Mostly our conversations involve him griping about the fact that I’m allergic to latex so he has to wear vinyl gloves “just for me” and “they don’t fit properly and they’re hard to get on because there’s no powder”. And that’s a way worse inconvenience than me swelling up and choking, which is why I left my last dentist, who was like “there’s no such thing as a latex allergy—stop being a baby and breathe properly”. Yesterday though, my current dentist was quite pleased because he’s got these new blue gloves that are more comfortable.

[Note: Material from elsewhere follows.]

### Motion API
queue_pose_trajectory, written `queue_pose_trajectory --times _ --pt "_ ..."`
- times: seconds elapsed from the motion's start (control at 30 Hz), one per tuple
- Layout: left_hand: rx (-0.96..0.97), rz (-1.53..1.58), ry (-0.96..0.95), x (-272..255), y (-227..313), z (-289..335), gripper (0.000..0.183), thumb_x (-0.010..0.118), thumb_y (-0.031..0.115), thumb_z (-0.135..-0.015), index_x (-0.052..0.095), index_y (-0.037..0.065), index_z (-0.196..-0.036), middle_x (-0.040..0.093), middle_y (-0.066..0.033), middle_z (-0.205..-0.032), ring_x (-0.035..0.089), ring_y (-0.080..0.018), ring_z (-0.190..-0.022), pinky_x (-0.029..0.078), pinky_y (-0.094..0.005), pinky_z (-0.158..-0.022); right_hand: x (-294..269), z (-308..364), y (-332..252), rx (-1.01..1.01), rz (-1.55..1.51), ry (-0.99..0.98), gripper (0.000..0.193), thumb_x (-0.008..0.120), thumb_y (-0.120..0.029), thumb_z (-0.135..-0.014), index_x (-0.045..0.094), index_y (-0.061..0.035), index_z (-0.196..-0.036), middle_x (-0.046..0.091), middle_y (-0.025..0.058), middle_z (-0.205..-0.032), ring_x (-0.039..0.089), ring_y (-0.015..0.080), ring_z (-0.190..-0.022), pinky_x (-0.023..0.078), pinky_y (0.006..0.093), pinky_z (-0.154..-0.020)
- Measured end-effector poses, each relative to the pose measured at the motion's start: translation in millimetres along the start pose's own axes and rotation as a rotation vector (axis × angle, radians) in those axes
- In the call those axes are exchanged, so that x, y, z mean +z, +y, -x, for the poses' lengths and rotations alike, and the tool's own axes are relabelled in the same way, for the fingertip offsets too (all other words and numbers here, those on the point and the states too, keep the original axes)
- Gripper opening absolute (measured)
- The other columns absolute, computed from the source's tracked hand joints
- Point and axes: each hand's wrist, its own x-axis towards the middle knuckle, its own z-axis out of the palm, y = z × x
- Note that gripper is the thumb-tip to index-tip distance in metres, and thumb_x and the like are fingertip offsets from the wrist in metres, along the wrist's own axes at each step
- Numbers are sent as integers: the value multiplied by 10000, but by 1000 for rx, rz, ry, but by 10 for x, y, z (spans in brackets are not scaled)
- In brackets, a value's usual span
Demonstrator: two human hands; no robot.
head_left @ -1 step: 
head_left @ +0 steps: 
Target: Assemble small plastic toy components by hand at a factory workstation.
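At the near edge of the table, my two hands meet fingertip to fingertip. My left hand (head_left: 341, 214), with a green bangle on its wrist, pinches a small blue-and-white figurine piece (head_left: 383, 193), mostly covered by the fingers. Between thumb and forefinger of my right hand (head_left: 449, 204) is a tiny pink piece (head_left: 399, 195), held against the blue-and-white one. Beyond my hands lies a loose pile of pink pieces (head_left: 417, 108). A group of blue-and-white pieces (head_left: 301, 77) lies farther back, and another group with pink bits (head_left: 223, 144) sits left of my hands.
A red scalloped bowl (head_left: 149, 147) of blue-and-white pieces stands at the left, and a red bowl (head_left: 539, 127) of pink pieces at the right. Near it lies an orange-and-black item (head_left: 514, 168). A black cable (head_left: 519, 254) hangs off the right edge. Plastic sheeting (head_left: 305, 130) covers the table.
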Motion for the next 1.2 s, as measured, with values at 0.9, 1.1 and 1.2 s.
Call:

Of course, he still came in the room with the latex ones on, but my hygienist gave him this crazy signal like she was swatting at bee or something and he came back with the non-death-inducing ones.

I love my hygienist. Her name is Harmony, and she’s very much like her name. We like all the same TV shows, and manage to talk about them while she has sharp hooks in my mouth. I’ve been going to her for several years, and there’s never been an incident until yesterday, which simply proves that the universe is spinning out of control. We were discussing the finer points of “Game of Thrones,” and we have this system where she says something, and then I wait until she clears her hands before I answer. She does this regularly, so our timing is usually pretty good, but yesterday, she was like “Could you believe that scene at the end with Sansa?” and I waited a second, then started to respond with, “I know, right?!” when GASP!

Me: Oh my god! I just bit you!
Harmony: Uh, it wasn’t hard.
Me: I’ve never bitten ANYONE before!
Harmony: It’s OK. I’ve actually been bitten before. Usually by little kids. They bite a lot harder.
Me: I’m so sorry.
Harmony: Seriously, it wasn’t that bad.

But then, at the end of the appointment, she told me that she might not be working there any longer, because she had an interview to be an “International Dental Recruiter”. And I pictured her going home and saying to her husband, “It was the last straw. If I can’t even count on mydangblog not to bite me like some insane middle-aged vampire, what’s the point? I gave her some bullsh*t story about becoming an International Dental Recruiter” and he would be like, “What the hell is an International Dental Recruiter?” and Harmony would say, “I just made that sh*t up. I’m done, Stan.” (I don’t know if her husband’s name is actually Stan, but I could totally hear her saying “Stan” in her voice.)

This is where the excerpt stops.